CHRONIQUES, ROMAN BRESILIEN

Luiz RUFFATO

BRÉSIL

Luiz Ruffato est né en 1961 dans l’État de Minas Gerais. Après avoir travaillé comme tourneur, il entame des études de journalisme puis publie ses premiers romans. Il a été lauréat du Prix Casa de las Américas en 2013.

Remords

2019 / 2021

Près de vingt ans ont passé depuis la mort de sa mère. Oséias, la cinquantaire, représentant de commerce qui ne travaille plus, installé à São Paulo décide, sans raison bien claire, d’aller dans sa petite ville natale, Cataguases, dans l’État de Minas Gerais. Le premier contact, avec sa sœur Rosana, qu’il n’a pas prévenue, est glacial.

Est-il revenu à Cataguases après si longtemps pour rebondir et repartir vers une nouvelle période de vie plus remplie d’espoir que ces vingt années passées dans un marasme un peu glauque, ou pour dessiner un bilan désenchanté ? On le saura.

Ce qu’il (re)découvre de sa ville, qui n’est plus la sienne, n’est pas fait pour lui donner de l’espoir : des existences grises, la saleté des rues, la mesquinerie générale, sa lucidité aussi, tout contribue à recréer ce marasme qu’il pensait noyé dans le passé. Un chien galeux, noir, l’accompagne un temps, présence amicale et même tendre, qui prouve que tout n’est pas complètement privé d’espoir… et d’humanité.

Toute une société se construit peu à peu sous nos yeux, une société  de province qui reproduit fidèlement, à échelle réduite, un Brésil tout entier, avec, bien sûr, ses inégalités criantes, mais aussi, plus frappantes encore, les luttes peu spectaculaires et terribles dans leurs cruautés et les souffrances subies par beaucoup, de ceux qui  veulent à tout prix se hisser un ou deux crans au-dessus de ce qu’ils sont : on est vraiment ce qu’on donne l’impression d’être, sinon on fait semblant, et les autres, dans la petite ville, font semblant d’y croire, ou (le plus souvent) ne sont pas dupes. Tout cela est montré par toutes petites touches, le contenu d’un frigo, un vêtement qu’on range ou qu’on jette par terre, une façon de se coiffer qui n’est pas en phase avec la personne.
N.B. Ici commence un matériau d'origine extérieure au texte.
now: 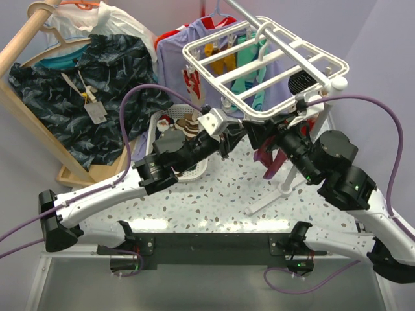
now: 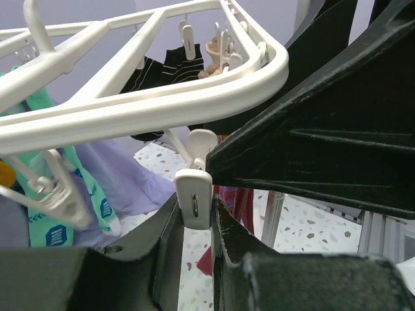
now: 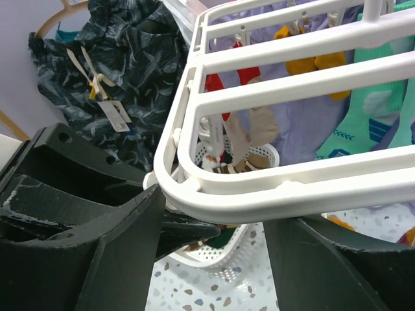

La famille d’Oséias, la société brésilienne, se sont décomposées, les uns se sont éloignés des autres, un peu, et puis beaucoup, c’est comme cela qu’on passe vingt ans sans revenir voir ses sœurs et qu’on n’a plus de nouvelles du frère depuis plus longtemps encore, qu’on observe passivement la drogue qui se voit de plus en plus un peu partout, qu’on sourit des ragots autour du maire, qu’on ne sait plus s’il existe encore ce qu’on a appelé « morale » et qu’on n’a aucun espoir de sortir de cette quasi misère qu’on voit partout.

Le lecteur se retrouve directement dans la tête d’Oséias, pensées, regards, souvenirs se mêlent dans un texte très dense avec, renaissant régulièrement, un fantôme à peu près inconnu de nous qui obsède cet homme au bout du rouleau, celui d’une sœur restée mystérieuse pour tous, lecteur compris et qui soudain devient une douleur. On assiste à la mort d’une époque, celle de la colonie italienne à laquelle appartient Oséias, qui s’est disséminée à travers le Brésil, Oséias, lui, ne sait plus s’il est encore de cet endroit, qui n’est plus qu’une ombre.

Quelle puissance à toutes les étapes de ce roman, quelle vérité, peut-être difficile à digérer si on se trouve soi-même dans une période de déprime, une puissance et une vérité qui nous prennent au plus profond de notre condition d’humain voué à la poussière et à l’oubli.

Remords, traduit du brésilien par Hubert Tézenas, éd Métailié,  256 p., 20,60 €, version numérique,14,99 €.

Luiz Ruffato en brésilien : O verão tardio, ed. Cia das Letras / Eles eram muitos cavalos, ed. Boitempo, / Mamma son tanto felice / O mundo inimigo , ed. Record.

Luiz Ruffato en français : Tant et tant de chevaux / Des gens heureux : Le monde ennemi, éd. Métailié / À Lisbonne j’ai pensé à toi, éd. Chandeigne.

MOTS CLES : BRÉSIL / PSYCHOLOGIE / SOCIETE / ÉDITIONS MÉTAILIÉ.